Randomized, double-blind clinical trials are the gold standard for adequate and well-controlled studies in modern times. However, prior to the late 1940s, randomization and blinding were not used in medicine and as result, bias was common. For example, treatment bias was often observed as physicians would treat sicker patients with known controls, while seemingly stronger patients would receive experimental products. Further, when not blinded, knowledge of a patient’s treatment regimen tended to affect the level of care a healthcare worker may provide and also influenced their observations regarding improvement, adverse events and other factors.
By the early 1990s, biopharma companies and contract research organizations (CROs) began using technology more frequently and as a result, new methods of randomization could be used that promised to preserve study treatment balance, maintain the blind to avoid bias, minimize wasted medication and greatly improve the clinical supply chain. Interactive Voice Response (IVR) and later, Interactive Web Response (IWR) systems brought many new advances to the field of Randomization and Trial Supply Management (RTSM). Today such systems are generally referred to as Interactive Response Technology (IRT) systems and have user interfaces on the web via PC, tablet, phone and similar devices.
An important advantage of IRT is a more efficient supply chain. In the example of a six-month study cited earlier, suppose each patient visits the site once per month. Instead of sending six months of medication per patient to each site, only one or two visits worth per patient could be supplied initially. When a patient is randomized via the IRT, the investigative staffs are told the pack number to give the patient for that visit. For subsequent visits, the system knows which visit packs at the site will be valid for the patient and again, tells the staff which pack to dispense. Thus, if a patient discontinues early, hardly any drug is wasted as the remaining packs at the site can still be used by other patients on the same regimen.

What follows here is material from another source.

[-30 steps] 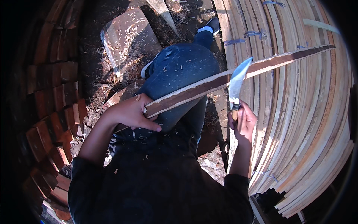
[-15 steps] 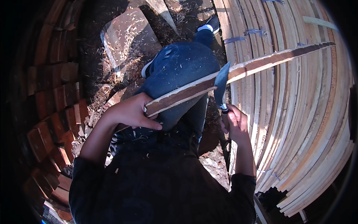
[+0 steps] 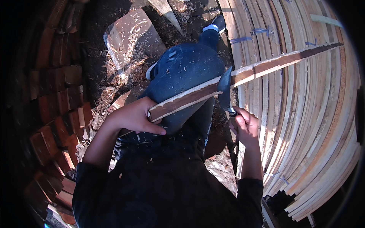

Randomization is a key element in the success of a trial. An effective randomization plan built into an IRT system forms the basis of an adequate and well-controlled trial that is free of bias, maintains the study blind and ensures that the desired balance and treatment allocation ratios are preserved throughout the trial. Modern systems and simulation techniques are in place that have also greatly reduced the timelines to implement an IRT system while also providing high quality, reusable algorithms with a greatly reduced validation effort. Finally, there is no replacement for a qualified and experienced team who can provide guidance on all the critical factors involved in running a successful trial.